* _Task to carry out_: Go through the data below and copy each line that includes "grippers".

====================

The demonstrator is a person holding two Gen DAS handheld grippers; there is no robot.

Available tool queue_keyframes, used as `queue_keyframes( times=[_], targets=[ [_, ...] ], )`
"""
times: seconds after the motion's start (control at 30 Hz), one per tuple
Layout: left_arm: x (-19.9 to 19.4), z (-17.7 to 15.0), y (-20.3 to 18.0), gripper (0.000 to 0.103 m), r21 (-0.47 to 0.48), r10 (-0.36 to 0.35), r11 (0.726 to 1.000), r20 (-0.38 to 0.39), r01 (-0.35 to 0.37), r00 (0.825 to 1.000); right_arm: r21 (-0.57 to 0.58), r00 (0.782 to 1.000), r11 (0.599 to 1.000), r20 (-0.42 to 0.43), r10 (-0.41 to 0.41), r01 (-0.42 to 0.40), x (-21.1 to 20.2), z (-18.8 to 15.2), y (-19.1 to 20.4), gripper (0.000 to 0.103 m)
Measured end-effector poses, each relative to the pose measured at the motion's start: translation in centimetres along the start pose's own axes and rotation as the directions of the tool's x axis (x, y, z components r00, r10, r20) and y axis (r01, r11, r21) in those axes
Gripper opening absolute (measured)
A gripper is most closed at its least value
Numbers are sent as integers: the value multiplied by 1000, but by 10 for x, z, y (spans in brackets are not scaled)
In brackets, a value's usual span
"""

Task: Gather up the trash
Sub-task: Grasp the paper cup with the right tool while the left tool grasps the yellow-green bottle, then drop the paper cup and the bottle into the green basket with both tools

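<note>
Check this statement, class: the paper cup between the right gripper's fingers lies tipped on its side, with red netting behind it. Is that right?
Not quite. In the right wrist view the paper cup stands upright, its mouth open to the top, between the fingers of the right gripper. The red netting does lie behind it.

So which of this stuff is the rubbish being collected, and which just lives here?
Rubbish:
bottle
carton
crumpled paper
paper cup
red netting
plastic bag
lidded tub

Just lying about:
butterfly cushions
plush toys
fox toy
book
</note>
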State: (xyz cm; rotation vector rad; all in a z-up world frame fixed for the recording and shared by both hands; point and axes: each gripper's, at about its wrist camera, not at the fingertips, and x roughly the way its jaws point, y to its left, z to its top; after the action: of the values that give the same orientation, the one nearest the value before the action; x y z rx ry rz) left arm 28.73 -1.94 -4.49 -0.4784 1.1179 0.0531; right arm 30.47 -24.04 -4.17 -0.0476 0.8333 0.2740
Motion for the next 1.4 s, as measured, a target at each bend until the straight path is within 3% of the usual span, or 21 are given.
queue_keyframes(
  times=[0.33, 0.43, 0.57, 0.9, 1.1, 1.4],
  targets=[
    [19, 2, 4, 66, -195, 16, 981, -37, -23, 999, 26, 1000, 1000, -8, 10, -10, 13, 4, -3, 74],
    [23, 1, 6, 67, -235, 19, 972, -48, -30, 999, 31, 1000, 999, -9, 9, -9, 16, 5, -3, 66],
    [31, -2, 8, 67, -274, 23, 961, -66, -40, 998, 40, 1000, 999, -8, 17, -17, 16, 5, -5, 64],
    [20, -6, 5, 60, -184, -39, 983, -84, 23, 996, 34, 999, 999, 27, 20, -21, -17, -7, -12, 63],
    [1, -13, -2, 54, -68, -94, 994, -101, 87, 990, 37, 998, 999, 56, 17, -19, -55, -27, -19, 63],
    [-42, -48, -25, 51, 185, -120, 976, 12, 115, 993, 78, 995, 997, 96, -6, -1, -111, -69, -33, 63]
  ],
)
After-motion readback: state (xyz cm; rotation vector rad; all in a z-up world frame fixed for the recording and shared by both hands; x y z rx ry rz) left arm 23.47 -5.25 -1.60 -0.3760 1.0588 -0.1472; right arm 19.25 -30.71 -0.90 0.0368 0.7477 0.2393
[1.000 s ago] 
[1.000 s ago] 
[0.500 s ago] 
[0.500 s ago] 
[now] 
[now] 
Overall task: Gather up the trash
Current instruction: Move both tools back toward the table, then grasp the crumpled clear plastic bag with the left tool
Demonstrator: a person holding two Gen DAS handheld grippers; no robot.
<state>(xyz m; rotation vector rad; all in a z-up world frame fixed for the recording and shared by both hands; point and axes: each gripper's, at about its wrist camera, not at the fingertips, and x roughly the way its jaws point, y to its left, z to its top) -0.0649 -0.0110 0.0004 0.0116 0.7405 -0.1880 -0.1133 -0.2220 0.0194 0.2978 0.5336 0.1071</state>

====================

* _Result for this exercise_:
The demonstrator is a person holding two Gen DAS handheld grippers; there is no robot.
Demonstrator: a person holding two Gen DAS handheld grippers; no robot.

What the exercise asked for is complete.